- Problem
Output the whole listing below exactly, omitting the images.
-------- Data provided --------
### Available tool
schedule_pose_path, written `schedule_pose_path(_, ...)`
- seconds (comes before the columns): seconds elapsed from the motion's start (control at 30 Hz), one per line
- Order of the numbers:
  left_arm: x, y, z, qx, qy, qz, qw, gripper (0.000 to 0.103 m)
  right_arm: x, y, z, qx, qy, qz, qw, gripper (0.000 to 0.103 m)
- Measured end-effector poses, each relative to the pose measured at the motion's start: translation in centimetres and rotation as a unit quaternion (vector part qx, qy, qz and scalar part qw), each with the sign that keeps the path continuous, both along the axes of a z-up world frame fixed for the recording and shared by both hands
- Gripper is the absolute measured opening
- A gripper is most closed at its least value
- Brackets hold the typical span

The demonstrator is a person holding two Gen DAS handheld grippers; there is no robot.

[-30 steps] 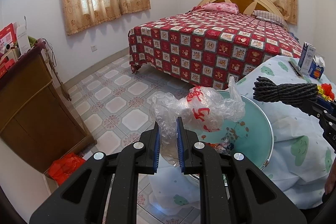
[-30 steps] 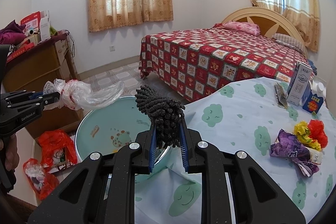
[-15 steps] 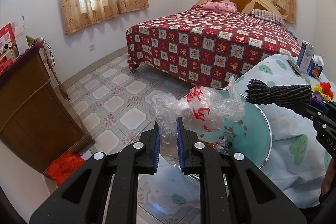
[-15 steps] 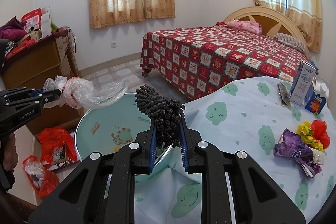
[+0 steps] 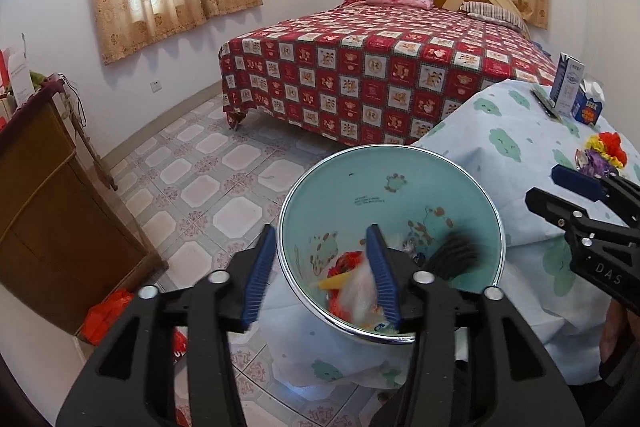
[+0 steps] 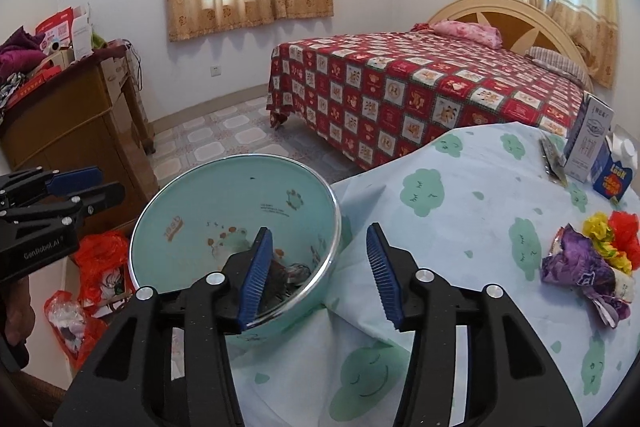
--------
- Exercise output
### Available tool
schedule_pose_path, written `schedule_pose_path(_, ...)`
- seconds (comes before the columns): seconds elapsed from the motion's start (control at 30 Hz), one per line
- Order of the numbers:
  left_arm: x, y, z, qx, qy, qz, qw, gripper (0.000 to 0.103 m)
  right_arm: x, y, z, qx, qy, qz, qw, gripper (0.000 to 0.103 m)
- Measured end-effector poses, each relative to the pose measured at the motion's start: translation in centimetres and rotation as a unit quaternion (vector part qx, qy, qz and scalar part qw), each with the sign that keeps the path continuous, both along the axes of a z-up world frame fixed for the recording and shared by both hands
- Gripper is the absolute measured opening
- A gripper is most closed at its least value
- Brackets hold the typical span

The demonstrator is a person holding two Gen DAS handheld grippers; there is no robot.

[-30 steps] 
[-30 steps] 
[-15 steps] 
[-15 steps] 
[+0 steps] 
[+0 steps] 

What came before is the complete response.